Doctor up. What you describe is bipolar behavior. Might be bipolar type two. You don't have to be batcrap insane to have the condition.

See your doc and bring with you a copy of what you posted.
posted by konolia at 7:25 PM on April 21, 2008

Talk to a psychiatrist about your frightening and life-threatening symptoms, symptoms that indicate the presence of a dangerous chronic illness.
posted by ikkyu2 at 7:28 PM on April 21, 2008

That is some pretty scary brain shit there, and keep in mind that I have a high threshold for scary brain shit. This is definitely worth going to a doctor for - as others have pointed out, they are trained to ask you the right kinds of questions to figure out what has changed. (I'm not a psychiatrist, but I for one would definitely be asking you about your new job - no jobs are "the same." Perhaps it's a better working environment for you somehow?)

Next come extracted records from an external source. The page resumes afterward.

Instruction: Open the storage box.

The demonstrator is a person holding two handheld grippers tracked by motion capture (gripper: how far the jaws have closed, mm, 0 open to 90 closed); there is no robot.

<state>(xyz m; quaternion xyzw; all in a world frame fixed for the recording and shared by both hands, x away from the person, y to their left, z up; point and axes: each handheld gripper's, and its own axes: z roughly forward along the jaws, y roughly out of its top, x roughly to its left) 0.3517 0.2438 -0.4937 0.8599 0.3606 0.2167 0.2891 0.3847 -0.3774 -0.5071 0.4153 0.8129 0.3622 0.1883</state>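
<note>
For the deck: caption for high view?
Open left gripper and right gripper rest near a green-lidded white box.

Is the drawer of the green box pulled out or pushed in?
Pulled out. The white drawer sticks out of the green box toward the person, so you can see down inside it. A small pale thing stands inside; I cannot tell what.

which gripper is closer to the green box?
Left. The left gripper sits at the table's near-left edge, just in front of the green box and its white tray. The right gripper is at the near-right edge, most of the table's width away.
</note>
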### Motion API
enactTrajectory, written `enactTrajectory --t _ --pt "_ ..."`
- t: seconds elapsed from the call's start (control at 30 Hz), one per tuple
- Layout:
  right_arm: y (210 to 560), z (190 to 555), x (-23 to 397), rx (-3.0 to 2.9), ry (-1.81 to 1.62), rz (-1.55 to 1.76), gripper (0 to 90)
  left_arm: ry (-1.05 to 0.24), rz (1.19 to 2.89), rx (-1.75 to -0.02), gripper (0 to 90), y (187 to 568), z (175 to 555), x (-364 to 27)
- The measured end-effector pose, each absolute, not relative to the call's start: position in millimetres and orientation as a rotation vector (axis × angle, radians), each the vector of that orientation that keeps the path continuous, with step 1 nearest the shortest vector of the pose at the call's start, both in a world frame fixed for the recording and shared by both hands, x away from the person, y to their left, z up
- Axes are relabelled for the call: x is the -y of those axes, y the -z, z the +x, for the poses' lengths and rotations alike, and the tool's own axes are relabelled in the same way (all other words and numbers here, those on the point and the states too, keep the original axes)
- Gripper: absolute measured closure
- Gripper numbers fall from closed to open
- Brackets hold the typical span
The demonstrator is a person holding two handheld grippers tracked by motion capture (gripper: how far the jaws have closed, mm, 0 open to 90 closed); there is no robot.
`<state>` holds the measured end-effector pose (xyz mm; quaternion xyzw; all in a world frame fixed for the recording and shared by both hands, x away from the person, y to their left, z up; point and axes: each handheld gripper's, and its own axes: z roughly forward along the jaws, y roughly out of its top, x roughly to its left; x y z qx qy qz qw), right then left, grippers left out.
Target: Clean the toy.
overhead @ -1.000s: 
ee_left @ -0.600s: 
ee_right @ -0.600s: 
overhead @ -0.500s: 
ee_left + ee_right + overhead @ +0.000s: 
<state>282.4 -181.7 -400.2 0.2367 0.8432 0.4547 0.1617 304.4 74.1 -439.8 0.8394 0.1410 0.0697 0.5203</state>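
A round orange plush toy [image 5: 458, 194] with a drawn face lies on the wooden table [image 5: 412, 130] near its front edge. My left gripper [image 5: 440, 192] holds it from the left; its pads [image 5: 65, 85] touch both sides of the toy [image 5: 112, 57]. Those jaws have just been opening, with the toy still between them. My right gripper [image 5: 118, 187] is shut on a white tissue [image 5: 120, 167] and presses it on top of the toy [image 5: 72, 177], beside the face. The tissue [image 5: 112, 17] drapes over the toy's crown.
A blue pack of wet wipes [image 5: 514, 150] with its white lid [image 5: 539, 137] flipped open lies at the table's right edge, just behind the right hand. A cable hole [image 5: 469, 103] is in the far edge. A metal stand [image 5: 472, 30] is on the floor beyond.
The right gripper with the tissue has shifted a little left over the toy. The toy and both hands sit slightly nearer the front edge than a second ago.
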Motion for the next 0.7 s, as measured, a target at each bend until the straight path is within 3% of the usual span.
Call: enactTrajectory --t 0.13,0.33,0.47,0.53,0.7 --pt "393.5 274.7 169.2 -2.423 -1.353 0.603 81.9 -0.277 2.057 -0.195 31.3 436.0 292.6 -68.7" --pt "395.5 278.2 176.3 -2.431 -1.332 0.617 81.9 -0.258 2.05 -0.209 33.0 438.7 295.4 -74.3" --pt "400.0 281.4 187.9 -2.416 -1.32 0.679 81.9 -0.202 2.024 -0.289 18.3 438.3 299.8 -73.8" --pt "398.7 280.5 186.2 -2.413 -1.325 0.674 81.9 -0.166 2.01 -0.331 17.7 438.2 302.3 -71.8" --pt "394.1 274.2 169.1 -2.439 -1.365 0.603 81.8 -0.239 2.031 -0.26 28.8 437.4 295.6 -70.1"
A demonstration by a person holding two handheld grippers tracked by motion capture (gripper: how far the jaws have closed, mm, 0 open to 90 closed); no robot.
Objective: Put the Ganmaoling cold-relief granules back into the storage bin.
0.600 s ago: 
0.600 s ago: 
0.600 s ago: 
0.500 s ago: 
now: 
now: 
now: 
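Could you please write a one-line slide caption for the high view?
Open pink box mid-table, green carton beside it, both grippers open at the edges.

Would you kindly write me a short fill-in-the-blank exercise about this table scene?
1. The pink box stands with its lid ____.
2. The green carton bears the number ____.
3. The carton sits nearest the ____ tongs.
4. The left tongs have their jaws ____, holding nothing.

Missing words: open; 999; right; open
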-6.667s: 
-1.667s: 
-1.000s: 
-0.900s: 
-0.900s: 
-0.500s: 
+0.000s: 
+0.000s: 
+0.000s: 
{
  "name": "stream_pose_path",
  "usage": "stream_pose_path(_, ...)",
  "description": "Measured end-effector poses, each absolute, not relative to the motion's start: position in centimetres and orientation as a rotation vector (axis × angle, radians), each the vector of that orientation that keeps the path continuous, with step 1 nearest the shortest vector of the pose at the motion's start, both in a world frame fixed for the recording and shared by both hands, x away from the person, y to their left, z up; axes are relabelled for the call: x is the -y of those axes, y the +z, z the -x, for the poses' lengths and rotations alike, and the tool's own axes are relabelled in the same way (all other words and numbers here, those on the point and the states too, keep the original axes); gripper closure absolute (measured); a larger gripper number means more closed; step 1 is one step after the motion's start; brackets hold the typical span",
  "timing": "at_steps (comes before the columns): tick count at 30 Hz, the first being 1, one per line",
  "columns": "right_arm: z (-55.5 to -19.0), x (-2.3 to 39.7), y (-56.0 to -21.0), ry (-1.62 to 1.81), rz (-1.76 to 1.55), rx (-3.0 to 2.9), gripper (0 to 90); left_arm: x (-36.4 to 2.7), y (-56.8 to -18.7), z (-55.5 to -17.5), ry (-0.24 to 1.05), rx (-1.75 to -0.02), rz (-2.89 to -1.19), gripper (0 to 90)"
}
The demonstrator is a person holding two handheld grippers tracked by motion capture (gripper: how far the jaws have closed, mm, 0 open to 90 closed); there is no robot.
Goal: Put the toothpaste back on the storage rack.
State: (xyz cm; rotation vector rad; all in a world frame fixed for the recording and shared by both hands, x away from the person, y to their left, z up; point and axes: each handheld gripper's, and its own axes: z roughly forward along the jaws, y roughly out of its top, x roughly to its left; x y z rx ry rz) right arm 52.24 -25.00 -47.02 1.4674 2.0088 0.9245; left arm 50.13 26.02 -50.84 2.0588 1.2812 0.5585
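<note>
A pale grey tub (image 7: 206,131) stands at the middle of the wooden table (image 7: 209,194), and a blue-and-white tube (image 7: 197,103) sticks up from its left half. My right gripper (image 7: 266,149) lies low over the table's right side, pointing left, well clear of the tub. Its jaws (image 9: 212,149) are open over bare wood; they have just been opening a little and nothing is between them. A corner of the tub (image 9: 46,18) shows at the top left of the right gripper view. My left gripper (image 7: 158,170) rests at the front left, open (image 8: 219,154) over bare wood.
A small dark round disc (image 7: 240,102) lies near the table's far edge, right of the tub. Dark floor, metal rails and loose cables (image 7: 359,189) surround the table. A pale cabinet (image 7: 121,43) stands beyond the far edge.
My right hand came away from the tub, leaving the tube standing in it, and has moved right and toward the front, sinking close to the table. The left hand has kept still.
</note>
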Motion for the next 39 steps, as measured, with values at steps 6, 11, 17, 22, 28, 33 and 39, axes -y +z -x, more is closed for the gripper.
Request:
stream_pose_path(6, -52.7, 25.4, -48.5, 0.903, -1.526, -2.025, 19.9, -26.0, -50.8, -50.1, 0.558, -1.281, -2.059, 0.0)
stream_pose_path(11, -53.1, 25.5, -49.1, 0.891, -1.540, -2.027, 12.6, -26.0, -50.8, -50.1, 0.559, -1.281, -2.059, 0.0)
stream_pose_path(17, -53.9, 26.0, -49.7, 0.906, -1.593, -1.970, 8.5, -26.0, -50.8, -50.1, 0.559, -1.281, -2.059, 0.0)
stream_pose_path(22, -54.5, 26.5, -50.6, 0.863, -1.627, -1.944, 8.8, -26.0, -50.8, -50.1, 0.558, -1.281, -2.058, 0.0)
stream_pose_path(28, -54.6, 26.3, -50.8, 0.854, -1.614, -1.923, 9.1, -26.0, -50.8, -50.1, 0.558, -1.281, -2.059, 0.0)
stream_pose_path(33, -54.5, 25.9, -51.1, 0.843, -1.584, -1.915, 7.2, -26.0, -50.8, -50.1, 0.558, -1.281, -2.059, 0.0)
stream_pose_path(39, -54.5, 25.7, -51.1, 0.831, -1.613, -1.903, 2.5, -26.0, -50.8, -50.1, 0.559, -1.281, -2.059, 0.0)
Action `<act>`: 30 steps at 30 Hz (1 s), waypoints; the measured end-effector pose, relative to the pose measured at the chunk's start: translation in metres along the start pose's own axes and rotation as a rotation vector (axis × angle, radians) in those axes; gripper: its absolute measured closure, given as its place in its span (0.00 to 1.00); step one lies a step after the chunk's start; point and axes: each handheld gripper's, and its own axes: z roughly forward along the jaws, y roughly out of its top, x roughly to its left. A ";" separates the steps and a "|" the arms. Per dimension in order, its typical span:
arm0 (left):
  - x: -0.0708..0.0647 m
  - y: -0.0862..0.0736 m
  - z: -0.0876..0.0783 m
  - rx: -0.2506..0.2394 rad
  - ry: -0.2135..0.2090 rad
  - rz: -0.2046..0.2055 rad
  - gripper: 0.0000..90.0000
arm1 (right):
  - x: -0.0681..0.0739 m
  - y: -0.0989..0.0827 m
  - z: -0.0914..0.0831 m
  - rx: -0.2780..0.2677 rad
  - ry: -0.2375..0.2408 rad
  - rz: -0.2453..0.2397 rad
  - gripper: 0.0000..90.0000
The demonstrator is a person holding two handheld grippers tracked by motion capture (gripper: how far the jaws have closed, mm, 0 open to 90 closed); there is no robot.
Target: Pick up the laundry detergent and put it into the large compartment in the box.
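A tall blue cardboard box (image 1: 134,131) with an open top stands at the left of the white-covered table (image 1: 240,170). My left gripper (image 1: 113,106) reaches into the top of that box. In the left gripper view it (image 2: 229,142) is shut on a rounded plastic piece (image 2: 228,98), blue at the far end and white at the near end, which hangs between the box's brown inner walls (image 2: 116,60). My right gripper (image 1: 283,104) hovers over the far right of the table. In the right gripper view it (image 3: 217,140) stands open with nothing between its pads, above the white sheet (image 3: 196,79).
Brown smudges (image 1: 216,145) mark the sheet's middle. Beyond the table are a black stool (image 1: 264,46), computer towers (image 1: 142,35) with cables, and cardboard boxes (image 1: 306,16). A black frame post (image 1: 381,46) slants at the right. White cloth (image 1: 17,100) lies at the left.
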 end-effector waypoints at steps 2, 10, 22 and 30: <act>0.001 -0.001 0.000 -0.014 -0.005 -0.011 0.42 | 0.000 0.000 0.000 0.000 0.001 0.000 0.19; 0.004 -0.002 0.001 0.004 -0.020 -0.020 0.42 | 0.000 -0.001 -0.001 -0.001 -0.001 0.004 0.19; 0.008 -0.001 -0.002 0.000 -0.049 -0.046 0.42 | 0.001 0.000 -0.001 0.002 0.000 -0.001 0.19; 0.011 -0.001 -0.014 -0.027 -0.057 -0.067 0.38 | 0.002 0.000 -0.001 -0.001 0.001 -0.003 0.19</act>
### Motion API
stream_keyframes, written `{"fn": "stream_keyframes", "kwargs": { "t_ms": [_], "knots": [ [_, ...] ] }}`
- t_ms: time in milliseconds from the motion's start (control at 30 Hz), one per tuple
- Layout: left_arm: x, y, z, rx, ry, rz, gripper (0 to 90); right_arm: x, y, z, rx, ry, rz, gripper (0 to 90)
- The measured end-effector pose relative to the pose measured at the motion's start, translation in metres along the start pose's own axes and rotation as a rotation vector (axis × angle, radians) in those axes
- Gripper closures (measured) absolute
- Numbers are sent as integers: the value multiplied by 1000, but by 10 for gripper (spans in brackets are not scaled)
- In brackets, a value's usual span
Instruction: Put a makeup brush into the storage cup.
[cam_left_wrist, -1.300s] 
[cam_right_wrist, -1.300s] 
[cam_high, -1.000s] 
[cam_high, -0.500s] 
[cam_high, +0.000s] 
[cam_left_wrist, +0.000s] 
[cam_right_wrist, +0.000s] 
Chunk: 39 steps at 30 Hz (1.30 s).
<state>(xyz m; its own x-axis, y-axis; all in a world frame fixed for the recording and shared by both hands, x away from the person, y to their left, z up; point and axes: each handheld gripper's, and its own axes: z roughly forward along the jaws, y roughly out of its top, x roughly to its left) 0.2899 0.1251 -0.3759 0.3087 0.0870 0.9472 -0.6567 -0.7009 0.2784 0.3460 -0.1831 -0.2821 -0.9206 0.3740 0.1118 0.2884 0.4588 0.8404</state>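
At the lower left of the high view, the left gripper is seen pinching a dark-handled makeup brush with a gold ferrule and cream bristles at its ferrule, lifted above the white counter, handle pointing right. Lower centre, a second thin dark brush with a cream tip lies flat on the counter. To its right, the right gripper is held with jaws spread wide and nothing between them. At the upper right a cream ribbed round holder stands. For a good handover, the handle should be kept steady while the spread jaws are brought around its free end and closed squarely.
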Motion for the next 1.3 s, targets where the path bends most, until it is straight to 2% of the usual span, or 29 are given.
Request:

It's been a long, long time since I read An Unquiet Mind (written by a clinical psychiatrist who is, herself, bipolar), but I seem to recall that Kay Jamison, the author, went through periods between her mania and depression where she was almost normal. Please, please do see a doctor.
posted by bettafish at 9:21 PM on April 21, 2008 [2 favorites]

Nthing everyone else in here. You definitely need to talk to a doc.
posted by Roach at 9:30 PM on April 21, 2008

Right now is when you can see clearly that something was wrong and are motivated (organized, focused, calm, well) enough to seek help. Now is the time to find a good doctor or therapist.
posted by salvia at 10:23 PM on April 21, 2008

I think the useful saying here is, "If it goes away by itself, it can come back by itself." So it might feel really silly to walk in and talk about how you're thankful that all is finally well, but commenters above are right about it being the thing to do.
posted by lauranesson at 12:18 AM on April 22, 2008

You should definitely schedule a one-time consultation with a therapist. However, think twice before you jump into long-term therapy and prescription meds. You're healthy! Unless your therapist suggests otherwise, try yoga, exercise, diet changes, and meditation as ways to maintain your current positive state. If these don't work, you can start full-time therapy as a fallback.